Claims Against the State of Oklahoma for Motor Vehicle Accident Injuries
Accidents involving government entities and their employees are far more complex than a typical accident. This is because of a law that gives the government immunity from civil lawsuits. Under the Government Tort Claims Act, the state, and its employees, when acting within the scope of their job, are immune from car accident liability subject to certain exceptions.

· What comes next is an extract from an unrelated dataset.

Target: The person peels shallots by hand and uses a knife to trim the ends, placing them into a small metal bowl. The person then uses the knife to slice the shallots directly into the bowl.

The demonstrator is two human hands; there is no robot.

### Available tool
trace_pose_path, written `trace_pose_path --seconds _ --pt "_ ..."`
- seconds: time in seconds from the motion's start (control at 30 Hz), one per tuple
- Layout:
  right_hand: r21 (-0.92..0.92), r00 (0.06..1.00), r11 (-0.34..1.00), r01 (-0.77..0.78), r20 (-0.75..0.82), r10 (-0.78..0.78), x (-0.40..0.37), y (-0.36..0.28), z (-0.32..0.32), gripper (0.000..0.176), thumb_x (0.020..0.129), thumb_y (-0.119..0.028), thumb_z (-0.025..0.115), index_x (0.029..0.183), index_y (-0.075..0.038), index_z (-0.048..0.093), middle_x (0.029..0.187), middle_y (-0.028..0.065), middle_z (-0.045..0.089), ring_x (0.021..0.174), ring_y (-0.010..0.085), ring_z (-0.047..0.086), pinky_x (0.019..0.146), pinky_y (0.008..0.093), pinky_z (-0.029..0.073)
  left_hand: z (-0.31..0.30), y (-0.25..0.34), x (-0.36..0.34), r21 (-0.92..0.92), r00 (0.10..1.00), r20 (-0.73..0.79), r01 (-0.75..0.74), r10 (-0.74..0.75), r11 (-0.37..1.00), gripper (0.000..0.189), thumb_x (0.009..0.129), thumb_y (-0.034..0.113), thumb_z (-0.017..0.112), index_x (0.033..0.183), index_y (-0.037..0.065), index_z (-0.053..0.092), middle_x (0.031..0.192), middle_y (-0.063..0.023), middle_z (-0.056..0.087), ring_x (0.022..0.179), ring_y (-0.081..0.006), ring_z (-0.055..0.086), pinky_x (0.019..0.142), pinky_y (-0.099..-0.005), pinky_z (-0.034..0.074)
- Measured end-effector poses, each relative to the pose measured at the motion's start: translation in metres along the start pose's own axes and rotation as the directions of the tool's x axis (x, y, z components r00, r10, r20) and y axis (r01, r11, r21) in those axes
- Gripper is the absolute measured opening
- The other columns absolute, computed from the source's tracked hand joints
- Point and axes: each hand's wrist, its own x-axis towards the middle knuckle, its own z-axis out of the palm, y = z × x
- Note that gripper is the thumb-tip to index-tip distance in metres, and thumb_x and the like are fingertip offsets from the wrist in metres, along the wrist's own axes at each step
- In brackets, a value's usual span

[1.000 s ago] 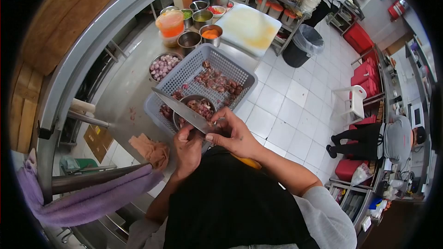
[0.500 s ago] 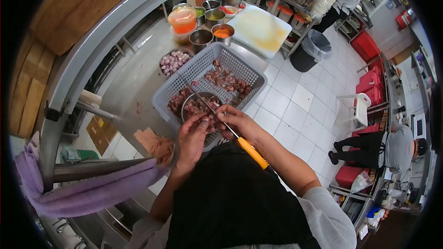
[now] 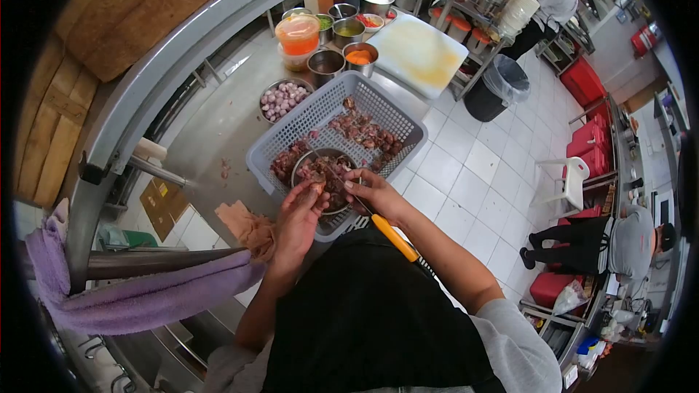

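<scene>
At the left edge, a purple towel (image 3: 153, 298) hangs over a metal bar; inward from it, the metal table (image 3: 211, 124) carries a crumpled brown cloth (image 3: 247, 225) and, farther off, small purple-white bulbs (image 3: 284, 100) in a round pan just beside the grey basket (image 3: 306, 122). Over the near side of that basket, my left hand (image 3: 297, 207) has its fingers bent and closed together on a small reddish piece (image 3: 318, 187); what it is exactly, I cannot tell; it is above the metal bowl (image 3: 294, 175) that sits inside the basket, with dark reddish scraps around it. My right hand (image 3: 378, 193) has its fingers clamped on the knife (image 3: 395, 239) near the base of the blade, the yellow handle slanting back towards my apron; the blade is nearly edge-on, close to the piece. I judge this to be close blade work on one small piece; such a move calls for a firm left pinch, fingertips clear of the edge, and a short, light stroke over the bowl. Beyond and to the right, a stained white cutting board (image 3: 415, 51) lies near the basket; then come a lined bin (image 3: 495, 91) and a person (image 3: 630, 240) at the far counter.
</scene>
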Motion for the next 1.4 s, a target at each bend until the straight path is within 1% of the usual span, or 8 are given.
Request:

Per Oklahoma Statute §51-155 the state or any of its political subdivisions will not be liable if a loss or claim results from –
- the absence, condition, location or malfunction of any traffic sign, signal, or warning device, unless it is not corrected within a reasonable time after actual or constructive notice
- the maintenance of the state highway system or any portion thereof unless you can show proof that either the state failed to warn of an unsafe condition, or that you would not have suffered the loss if not for the negligence of the state
This means that the government may be liable for certain types of road hazards, as well as –
- Line of sight obstructions
- Pavement edge drops
- Construction zones that aren’t properly marked
- Unreasonably dangerous railroad crossings
Accidents that occur on icy, snowy, or wet roads wouldn’t be the government’s fault unless the State did something to cause the condition.
You, the claimant, will have to prove they were negligent in their duty to warn you of hazards or because they failed to correct hazardous conditions. The Government Tort Claims Act also limits the amount of time you have to do this. While the statute of limitations for personal injury and property damage is two years, claims made against the government must be filed within a much shorter time frame. While there is no cap on economic losses in Oklahoma, damages are capped in claims against the State. Punitive damages cannot be awarded in claims against the State either. These types of damages can be considered as a punishment or deterrent for grossly negligent acts.